- _Your objective_
Output the complete listing exactly, please, and keep the pictures out of it.

- _Records supplied_
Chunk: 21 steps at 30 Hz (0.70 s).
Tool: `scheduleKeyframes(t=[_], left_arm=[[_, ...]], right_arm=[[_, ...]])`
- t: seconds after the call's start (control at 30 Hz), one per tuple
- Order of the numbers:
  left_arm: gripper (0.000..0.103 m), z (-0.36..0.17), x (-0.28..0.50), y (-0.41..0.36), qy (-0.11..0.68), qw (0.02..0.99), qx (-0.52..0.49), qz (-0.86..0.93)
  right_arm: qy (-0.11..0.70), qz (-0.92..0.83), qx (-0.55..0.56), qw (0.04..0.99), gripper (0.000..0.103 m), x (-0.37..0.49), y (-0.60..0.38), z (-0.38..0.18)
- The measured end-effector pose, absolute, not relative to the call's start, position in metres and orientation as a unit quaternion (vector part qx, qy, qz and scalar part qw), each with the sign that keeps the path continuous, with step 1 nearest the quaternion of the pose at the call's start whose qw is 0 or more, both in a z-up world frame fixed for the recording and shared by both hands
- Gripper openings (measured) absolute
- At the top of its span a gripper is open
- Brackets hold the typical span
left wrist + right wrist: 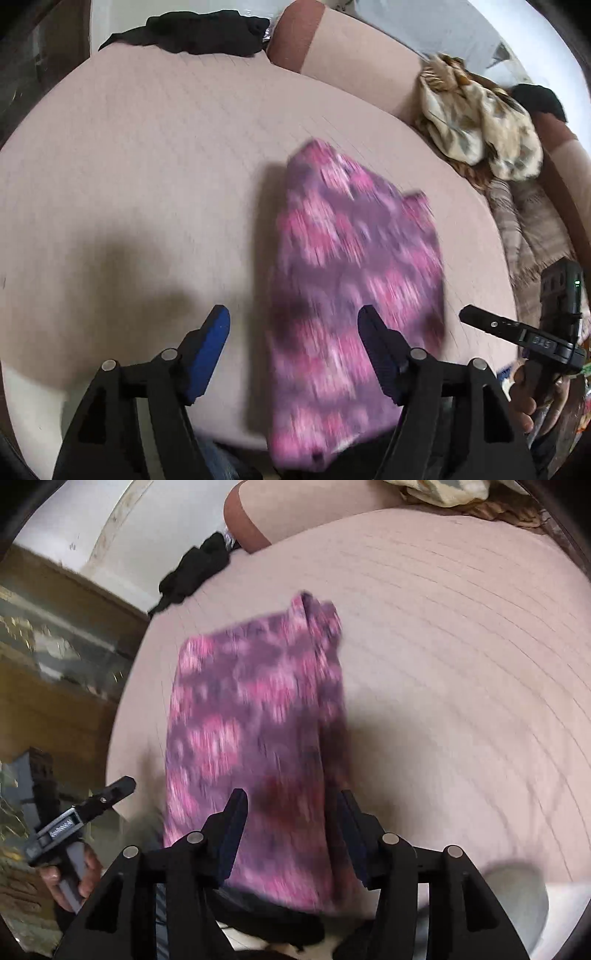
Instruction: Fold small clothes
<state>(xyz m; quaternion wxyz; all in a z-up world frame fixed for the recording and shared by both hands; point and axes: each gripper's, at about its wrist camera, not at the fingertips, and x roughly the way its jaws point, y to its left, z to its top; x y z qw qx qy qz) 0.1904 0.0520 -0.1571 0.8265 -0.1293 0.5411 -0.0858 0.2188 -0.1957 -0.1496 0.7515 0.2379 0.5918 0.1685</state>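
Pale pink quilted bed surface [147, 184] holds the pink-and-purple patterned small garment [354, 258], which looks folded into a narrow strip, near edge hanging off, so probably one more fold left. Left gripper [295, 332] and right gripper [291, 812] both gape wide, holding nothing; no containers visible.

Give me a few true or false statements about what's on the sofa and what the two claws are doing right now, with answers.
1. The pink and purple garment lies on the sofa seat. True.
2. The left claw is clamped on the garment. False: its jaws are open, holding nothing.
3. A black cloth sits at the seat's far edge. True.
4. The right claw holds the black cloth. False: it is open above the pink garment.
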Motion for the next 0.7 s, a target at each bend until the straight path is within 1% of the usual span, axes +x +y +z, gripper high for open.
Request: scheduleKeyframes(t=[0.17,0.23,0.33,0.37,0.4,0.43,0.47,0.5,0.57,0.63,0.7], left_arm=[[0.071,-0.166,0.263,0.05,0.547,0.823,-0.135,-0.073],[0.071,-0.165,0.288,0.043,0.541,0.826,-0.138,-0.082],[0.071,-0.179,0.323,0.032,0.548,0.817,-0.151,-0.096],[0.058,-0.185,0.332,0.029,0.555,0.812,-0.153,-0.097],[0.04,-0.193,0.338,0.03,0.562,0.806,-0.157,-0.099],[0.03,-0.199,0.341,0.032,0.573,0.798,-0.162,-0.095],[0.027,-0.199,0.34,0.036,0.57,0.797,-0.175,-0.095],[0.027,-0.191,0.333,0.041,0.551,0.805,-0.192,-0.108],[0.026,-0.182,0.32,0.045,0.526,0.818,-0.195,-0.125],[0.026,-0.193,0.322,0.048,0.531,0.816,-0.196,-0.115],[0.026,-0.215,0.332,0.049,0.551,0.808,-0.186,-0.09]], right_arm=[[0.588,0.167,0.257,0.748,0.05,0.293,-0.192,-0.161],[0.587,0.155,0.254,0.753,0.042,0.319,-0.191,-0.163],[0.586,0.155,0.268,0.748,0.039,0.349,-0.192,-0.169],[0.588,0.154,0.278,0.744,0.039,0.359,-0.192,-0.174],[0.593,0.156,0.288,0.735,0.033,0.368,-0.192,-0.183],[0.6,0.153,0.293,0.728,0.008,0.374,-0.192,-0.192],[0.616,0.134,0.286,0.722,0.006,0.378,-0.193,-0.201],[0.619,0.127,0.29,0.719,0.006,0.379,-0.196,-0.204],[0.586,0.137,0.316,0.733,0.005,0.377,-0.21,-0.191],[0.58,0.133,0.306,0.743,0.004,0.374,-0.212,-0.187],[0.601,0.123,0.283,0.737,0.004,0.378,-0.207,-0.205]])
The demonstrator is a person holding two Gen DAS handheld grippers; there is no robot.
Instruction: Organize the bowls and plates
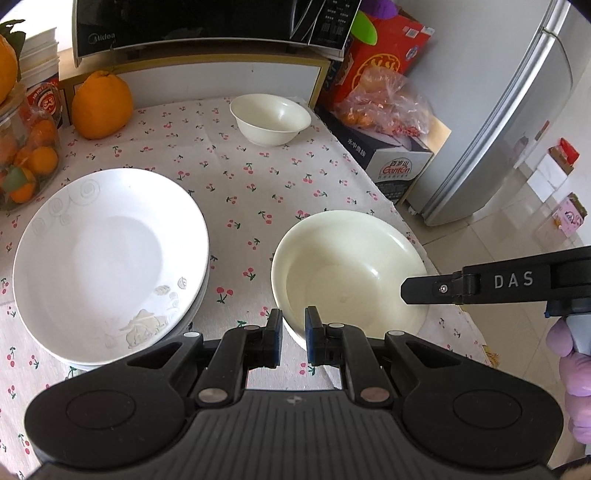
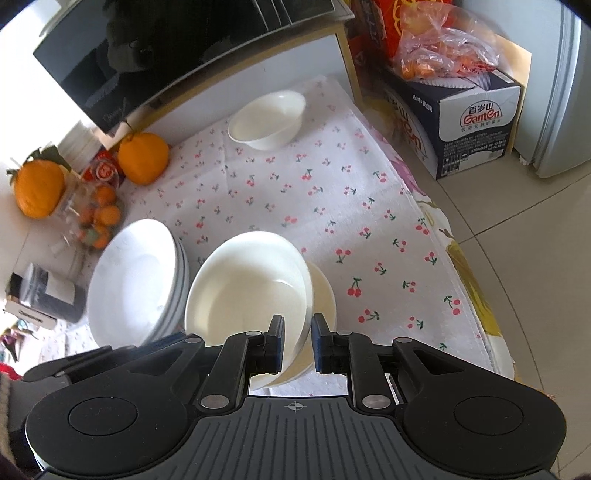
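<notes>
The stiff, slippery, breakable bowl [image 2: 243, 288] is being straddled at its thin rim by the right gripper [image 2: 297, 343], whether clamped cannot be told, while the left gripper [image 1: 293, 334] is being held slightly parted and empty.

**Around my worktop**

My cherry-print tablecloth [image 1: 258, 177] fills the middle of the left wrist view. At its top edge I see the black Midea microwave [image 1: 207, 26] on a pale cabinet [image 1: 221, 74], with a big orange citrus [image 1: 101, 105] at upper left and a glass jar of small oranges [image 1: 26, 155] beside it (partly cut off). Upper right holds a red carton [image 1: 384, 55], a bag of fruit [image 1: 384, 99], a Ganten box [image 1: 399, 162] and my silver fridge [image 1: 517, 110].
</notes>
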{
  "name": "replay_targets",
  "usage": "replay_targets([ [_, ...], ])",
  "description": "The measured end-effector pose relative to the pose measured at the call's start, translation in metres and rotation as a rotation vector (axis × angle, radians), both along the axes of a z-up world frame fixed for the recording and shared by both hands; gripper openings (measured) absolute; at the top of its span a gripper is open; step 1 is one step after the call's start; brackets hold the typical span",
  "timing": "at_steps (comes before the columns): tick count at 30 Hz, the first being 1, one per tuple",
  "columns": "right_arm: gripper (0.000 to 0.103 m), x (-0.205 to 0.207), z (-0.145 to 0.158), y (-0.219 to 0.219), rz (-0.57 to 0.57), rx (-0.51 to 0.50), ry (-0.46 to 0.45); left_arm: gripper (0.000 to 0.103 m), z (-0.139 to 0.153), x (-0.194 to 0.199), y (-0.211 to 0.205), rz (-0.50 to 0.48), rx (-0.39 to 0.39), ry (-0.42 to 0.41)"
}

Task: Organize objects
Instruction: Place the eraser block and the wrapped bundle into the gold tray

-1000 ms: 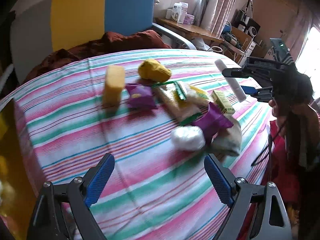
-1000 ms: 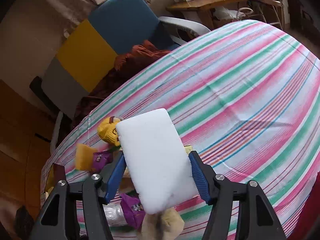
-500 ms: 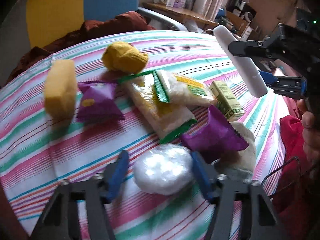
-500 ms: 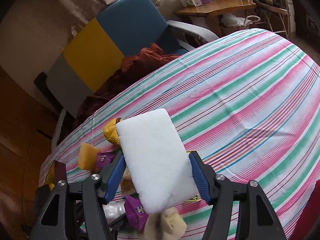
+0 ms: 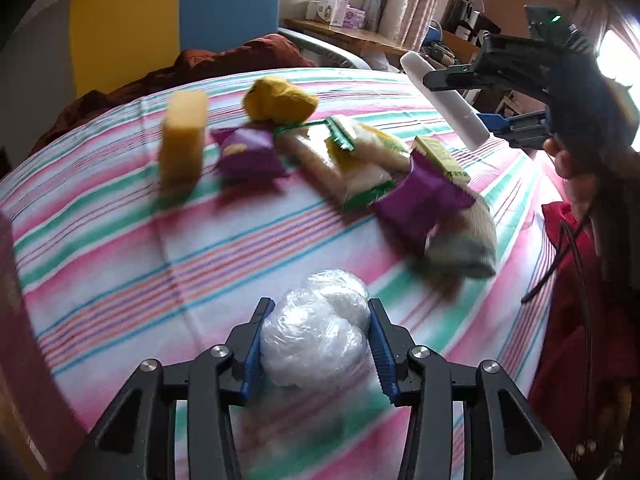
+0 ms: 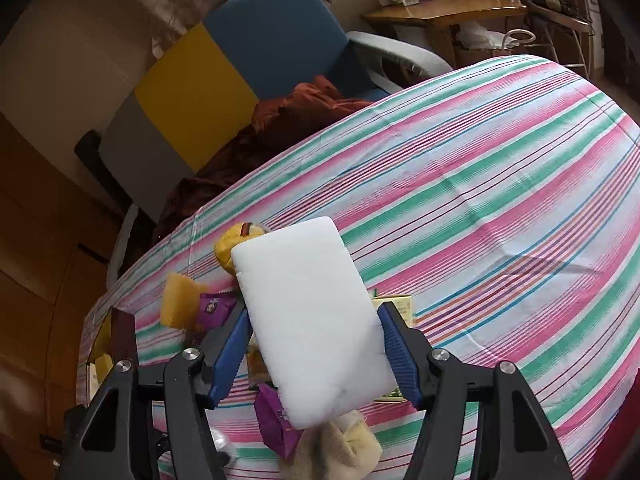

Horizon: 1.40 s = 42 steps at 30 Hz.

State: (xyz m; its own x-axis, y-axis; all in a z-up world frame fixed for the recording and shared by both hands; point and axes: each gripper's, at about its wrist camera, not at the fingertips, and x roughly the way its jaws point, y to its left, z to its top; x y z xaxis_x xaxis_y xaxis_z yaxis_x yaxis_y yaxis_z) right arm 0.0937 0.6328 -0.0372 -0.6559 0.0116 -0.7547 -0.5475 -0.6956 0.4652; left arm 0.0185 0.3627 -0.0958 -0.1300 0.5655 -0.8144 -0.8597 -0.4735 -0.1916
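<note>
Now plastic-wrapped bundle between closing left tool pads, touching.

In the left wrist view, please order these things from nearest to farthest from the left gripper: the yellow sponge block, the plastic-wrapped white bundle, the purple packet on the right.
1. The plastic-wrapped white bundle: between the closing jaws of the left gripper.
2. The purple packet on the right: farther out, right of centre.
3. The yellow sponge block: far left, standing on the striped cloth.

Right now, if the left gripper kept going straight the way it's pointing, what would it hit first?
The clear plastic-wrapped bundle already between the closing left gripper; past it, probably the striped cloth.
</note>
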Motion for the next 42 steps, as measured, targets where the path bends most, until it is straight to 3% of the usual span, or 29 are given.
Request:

- _Solved exercise_
Chunk: 21 steps at 30 Hz (0.70 s).
Tool: `scheduleKeyframes(t=[_], left_arm=[[_, ...]], right_arm=[[_, ...]])`
- t: seconds after the call's start (control at 30 Hz), one per tuple
- Order of the numbers:
  left_arm: gripper (0.000..0.103 m), z (-0.36..0.17), x (-0.28..0.50), y (-0.41..0.36), qy (-0.11..0.68), qw (0.02..0.99), qx (-0.52..0.49), qz (-0.86..0.93)
  right_arm: qy (-0.11..0.70), qz (-0.92..0.83), qx (-0.55..0.56), qw (0.04..0.99), gripper (0.000..0.103 m), x (-0.37..0.49), y (-0.60..0.38), z (-0.38..0.18)
- The measured end-effector pose, absolute, not relative to the call's start, position in metres and orientation as a unit quaternion (vector part qx, qy, qz and scalar part qw), each with the sign that keeps the path continuous, with step 1 nearest the quaternion of the pose at the call's start whose qw is 0 or more, both in a z-up world frame fixed for the recording and shared by both hands
- Gripper openings (measured) absolute
- At the top of its span a gripper is open
- Brackets hold the typical span
left wrist + right wrist: 
Instruction: Fold small clothes
<state>(xyz m; quaternion wxyz; all in a z-up world frame fixed for the recording and shared by both hands; point and axes: each gripper's, at about its wrist camera, not at the fingertips, and x roughly the way its jaws point, y to its left, z to its top; x y z qw qx qy qz) 0.1904 0.0520 -0.1571 0.8265 -0.1293 0.5411 -0.0858 0.2188 -0.1957 -0.1496 0.7515 0.2379 0.5918 0.1685</state>
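Pale pink quilted bed surface [147, 184] holds the pink-and-purple patterned small garment [354, 258], which looks folded into a narrow strip, near edge hanging off, so probably one more fold left. Left gripper [295, 332] and right gripper [291, 812] both gape wide, holding nothing; no containers visible.

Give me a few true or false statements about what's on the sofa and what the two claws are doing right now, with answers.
1. The pink and purple garment lies on the sofa seat. True.
2. The left claw is clamped on the garment. False: its jaws are open, holding nothing.
3. A black cloth sits at the seat's far edge. True.
4. The right claw holds the black cloth. False: it is open above the pink garment.
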Motion for the next 0.7 s, a target at each bend until the straight path is within 1% of the usual span, axes +x +y +z, gripper high for open.
Request: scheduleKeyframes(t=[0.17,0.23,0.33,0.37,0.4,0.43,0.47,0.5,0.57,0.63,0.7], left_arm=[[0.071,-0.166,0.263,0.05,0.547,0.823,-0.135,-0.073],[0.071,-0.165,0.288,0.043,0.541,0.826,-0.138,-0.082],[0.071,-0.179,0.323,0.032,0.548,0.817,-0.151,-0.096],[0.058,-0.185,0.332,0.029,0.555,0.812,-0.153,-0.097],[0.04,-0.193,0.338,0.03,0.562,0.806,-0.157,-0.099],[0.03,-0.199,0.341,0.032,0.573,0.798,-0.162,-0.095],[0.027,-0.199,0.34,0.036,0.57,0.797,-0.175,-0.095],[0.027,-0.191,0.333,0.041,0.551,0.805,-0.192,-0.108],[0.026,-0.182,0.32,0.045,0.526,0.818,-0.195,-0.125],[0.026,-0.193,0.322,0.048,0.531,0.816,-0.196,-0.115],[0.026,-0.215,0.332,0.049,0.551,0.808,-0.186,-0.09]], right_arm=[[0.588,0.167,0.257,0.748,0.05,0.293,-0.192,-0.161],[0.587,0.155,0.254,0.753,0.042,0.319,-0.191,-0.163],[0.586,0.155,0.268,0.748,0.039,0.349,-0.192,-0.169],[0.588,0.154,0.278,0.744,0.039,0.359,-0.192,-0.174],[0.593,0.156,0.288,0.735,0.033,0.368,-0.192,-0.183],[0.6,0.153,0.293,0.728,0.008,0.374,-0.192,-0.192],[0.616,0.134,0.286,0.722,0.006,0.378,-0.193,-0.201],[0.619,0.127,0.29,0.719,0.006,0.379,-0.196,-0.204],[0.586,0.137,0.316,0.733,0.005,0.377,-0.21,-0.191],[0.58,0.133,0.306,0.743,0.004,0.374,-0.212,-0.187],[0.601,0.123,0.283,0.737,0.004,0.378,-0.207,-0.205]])
The demonstrator is a person holding two Gen DAS handheld grippers; there is no robot.
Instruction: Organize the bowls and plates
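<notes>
The stiff, slippery, breakable bowl [image 2: 243, 288] is being straddled at its thin rim by the right gripper [image 2: 297, 343], whether clamped cannot be told, while the left gripper [image 1: 293, 334] is being held slightly parted and empty.

**Around my worktop**

My cherry-print tablecloth [image 1: 258, 177] fills the middle of the left wrist view. At its top edge I see the black Midea microwave [image 1: 207, 26] on a pale cabinet [image 1: 221, 74], with a big orange citrus [image 1: 101, 105] at upper left and a glass jar of small oranges [image 1: 26, 155] beside it (partly cut off). Upper right holds a red carton [image 1: 384, 55], a bag of fruit [image 1: 384, 99], a Ganten box [image 1: 399, 162] and my silver fridge [image 1: 517, 110].
</notes>
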{
  "name": "replay_targets",
  "usage": "replay_targets([ [_, ...], ])",
  "description": "The measured end-effector pose relative to the pose measured at the call's start, translation in metres and rotation as a rotation vector (axis × angle, radians), both along the axes of a z-up world frame fixed for the recording and shared by both hands; gripper openings (measured) absolute; at the top of its span a gripper is open; step 1 is one step after the call's start; brackets hold the typical span",
  "timing": "at_steps (comes before the columns): tick count at 30 Hz, the first being 1, one per tuple",
  "columns": "right_arm: gripper (0.000 to 0.103 m), x (-0.205 to 0.207), z (-0.145 to 0.158), y (-0.219 to 0.219), rz (-0.57 to 0.57), rx (-0.51 to 0.50), ry (-0.46 to 0.45); left_arm: gripper (0.000 to 0.103 m), z (-0.139 to 0.153), x (-0.194 to 0.199), y (-0.211 to 0.205), rz (-0.50 to 0.48), rx (-0.39 to 0.39), ry (-0.42 to 0.41)"
}

Task: Organize objects
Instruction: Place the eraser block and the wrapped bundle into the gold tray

-1000 ms: 
-1000 ms: 
-500 ms: 
-500 ms: 
+0 ms: 
+0 ms: 

Horizon: 1.40 s = 42 steps at 30 Hz.

State: (xyz m; its own x-axis, y-axis; all in a z-up world frame fixed for the recording and shared by both hands; point and axes: each gripper's, at about its wrist camera, not at the fingertips, and x roughly the way its jaws point, y to its left, z to its top; x y z xaxis_x xaxis_y xaxis_z yaxis_x yaxis_y yaxis_z) right arm 0.0937 0.6328 -0.0372 -0.6559 0.0116 -0.7547 -0.5475 -0.6956 0.4652; left arm 0.0185 0.3627 -0.0958 -0.1300 0.5655 -0.8144 -0.8597 -0.4735 -0.1916
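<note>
Now plastic-wrapped bundle between closing left tool pads, touching.

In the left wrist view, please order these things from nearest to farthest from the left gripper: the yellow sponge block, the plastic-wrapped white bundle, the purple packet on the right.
1. The plastic-wrapped white bundle: between the closing jaws of the left gripper.
2. The purple packet on the right: farther out, right of centre.
3. The yellow sponge block: far left, standing on the striped cloth.

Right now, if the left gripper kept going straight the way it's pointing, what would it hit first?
The clear plastic-wrapped bundle already between the closing left gripper; past it, probably the striped cloth.
</note>
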Motion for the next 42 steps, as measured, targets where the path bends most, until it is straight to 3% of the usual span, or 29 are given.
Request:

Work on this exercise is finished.